> The task: Copy out the lines of the records below, and only those lines, from the one with "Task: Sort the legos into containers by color" through the one with "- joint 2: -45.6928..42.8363", exactly as they appear.

--- Data to process Enclosed Below ---

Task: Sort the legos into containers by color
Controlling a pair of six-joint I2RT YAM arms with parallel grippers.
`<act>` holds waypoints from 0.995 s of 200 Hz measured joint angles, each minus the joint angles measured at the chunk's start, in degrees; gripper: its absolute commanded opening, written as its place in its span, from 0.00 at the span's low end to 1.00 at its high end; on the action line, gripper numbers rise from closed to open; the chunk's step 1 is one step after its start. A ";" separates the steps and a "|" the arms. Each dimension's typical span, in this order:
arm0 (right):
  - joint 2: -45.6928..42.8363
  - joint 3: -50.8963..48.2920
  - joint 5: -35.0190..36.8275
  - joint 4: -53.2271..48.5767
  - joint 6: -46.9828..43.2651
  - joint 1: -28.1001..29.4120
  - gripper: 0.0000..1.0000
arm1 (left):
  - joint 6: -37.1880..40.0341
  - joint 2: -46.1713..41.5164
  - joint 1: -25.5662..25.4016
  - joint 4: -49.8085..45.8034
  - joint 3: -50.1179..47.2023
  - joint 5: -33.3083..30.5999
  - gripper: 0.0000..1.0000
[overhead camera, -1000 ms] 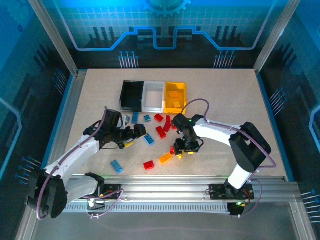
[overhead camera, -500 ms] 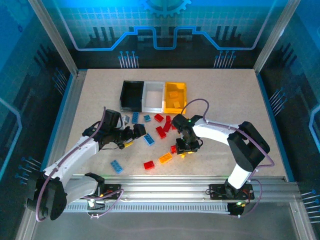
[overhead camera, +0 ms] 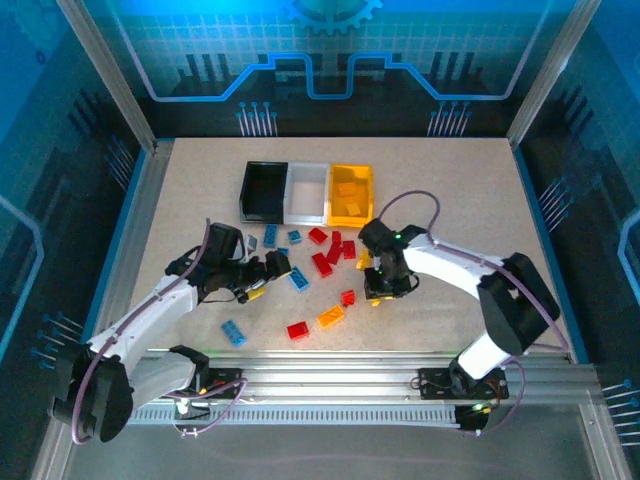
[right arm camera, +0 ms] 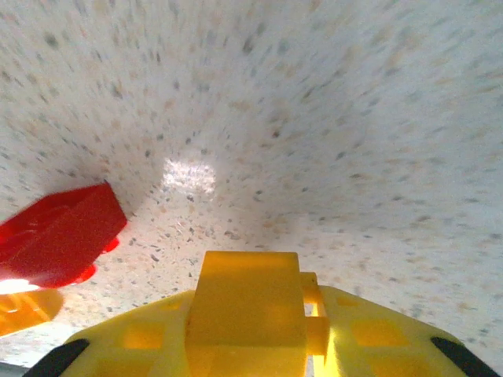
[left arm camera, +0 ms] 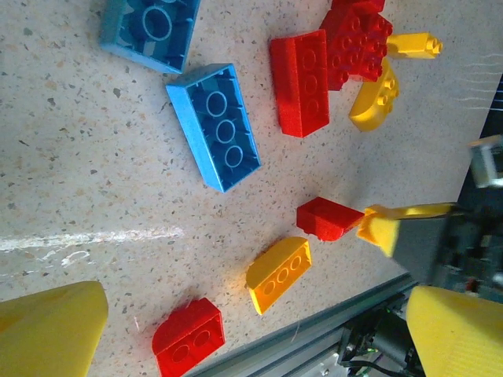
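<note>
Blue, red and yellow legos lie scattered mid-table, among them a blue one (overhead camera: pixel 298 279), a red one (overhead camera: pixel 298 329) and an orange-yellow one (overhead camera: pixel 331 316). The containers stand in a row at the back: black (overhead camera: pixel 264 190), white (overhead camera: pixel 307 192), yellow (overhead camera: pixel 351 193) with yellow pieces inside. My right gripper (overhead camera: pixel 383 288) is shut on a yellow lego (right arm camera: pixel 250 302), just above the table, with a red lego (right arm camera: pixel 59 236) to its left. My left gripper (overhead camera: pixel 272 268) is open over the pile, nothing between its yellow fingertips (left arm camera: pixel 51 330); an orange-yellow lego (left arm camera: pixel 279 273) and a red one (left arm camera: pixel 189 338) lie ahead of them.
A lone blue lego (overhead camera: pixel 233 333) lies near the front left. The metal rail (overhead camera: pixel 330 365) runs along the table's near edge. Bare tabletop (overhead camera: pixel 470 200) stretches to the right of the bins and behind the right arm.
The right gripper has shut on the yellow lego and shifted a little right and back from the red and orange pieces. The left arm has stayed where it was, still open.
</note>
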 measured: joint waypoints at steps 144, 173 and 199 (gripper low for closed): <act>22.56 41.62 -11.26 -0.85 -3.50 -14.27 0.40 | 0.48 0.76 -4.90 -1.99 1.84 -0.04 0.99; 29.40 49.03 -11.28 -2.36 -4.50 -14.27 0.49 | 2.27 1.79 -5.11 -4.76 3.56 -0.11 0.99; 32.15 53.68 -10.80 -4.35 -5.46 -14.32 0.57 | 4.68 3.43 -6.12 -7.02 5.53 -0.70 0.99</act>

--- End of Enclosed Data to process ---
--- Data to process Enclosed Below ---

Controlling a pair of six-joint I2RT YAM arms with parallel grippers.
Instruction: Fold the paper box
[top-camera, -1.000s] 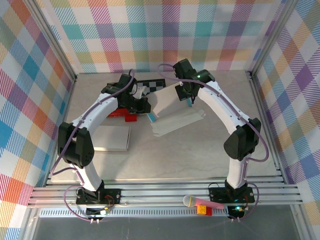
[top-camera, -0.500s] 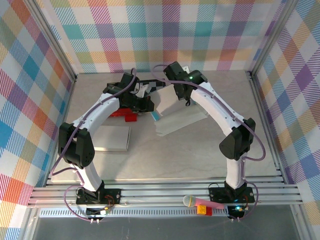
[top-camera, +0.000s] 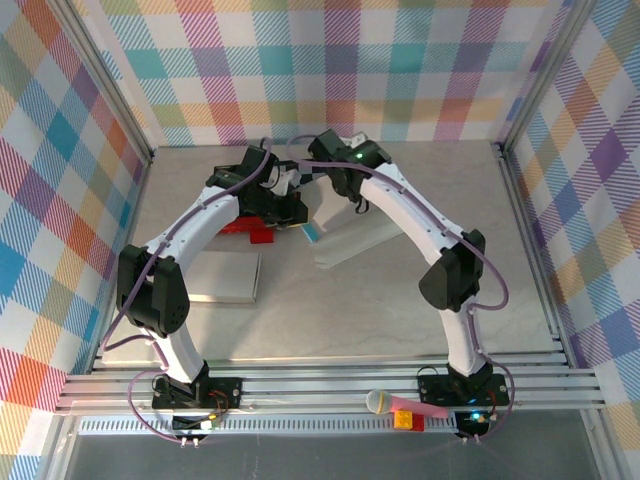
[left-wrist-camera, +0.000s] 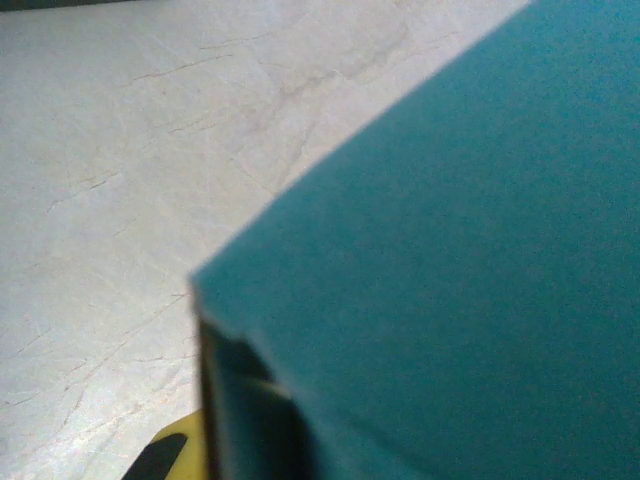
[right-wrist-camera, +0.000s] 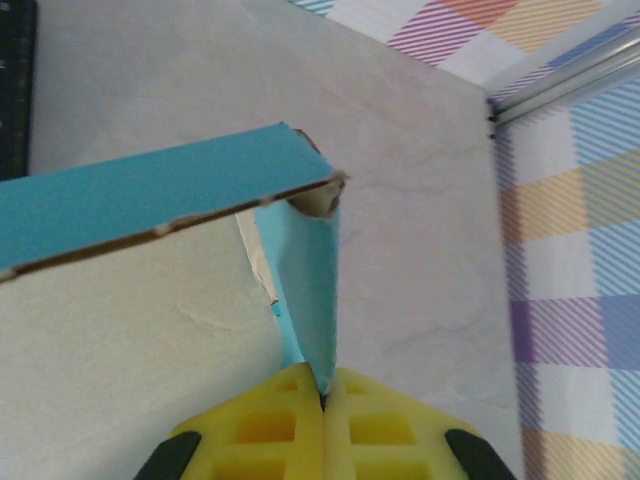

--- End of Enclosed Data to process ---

> Result for this exercise:
Task: Sort the legos into containers by color
Controlling a pair of six-joint I2RT YAM arms with parallel grippers.
`<act>` holds waypoints from 0.995 s of 200 Hz measured joint angles, each minus the joint angles measured at the chunk's start, in degrees; gripper: its absolute commanded opening, written as its place in its span, from 0.00 at the span's low end to 1.00 at its high end; on the action line, gripper numbers rise from closed to open; the chunk's step 1 is one step after its start. A ";" separates the steps and a "|" the arms. Each dimension's typical span, in this order:
arm0 (right):
  - joint 2: -45.6928..42.8363

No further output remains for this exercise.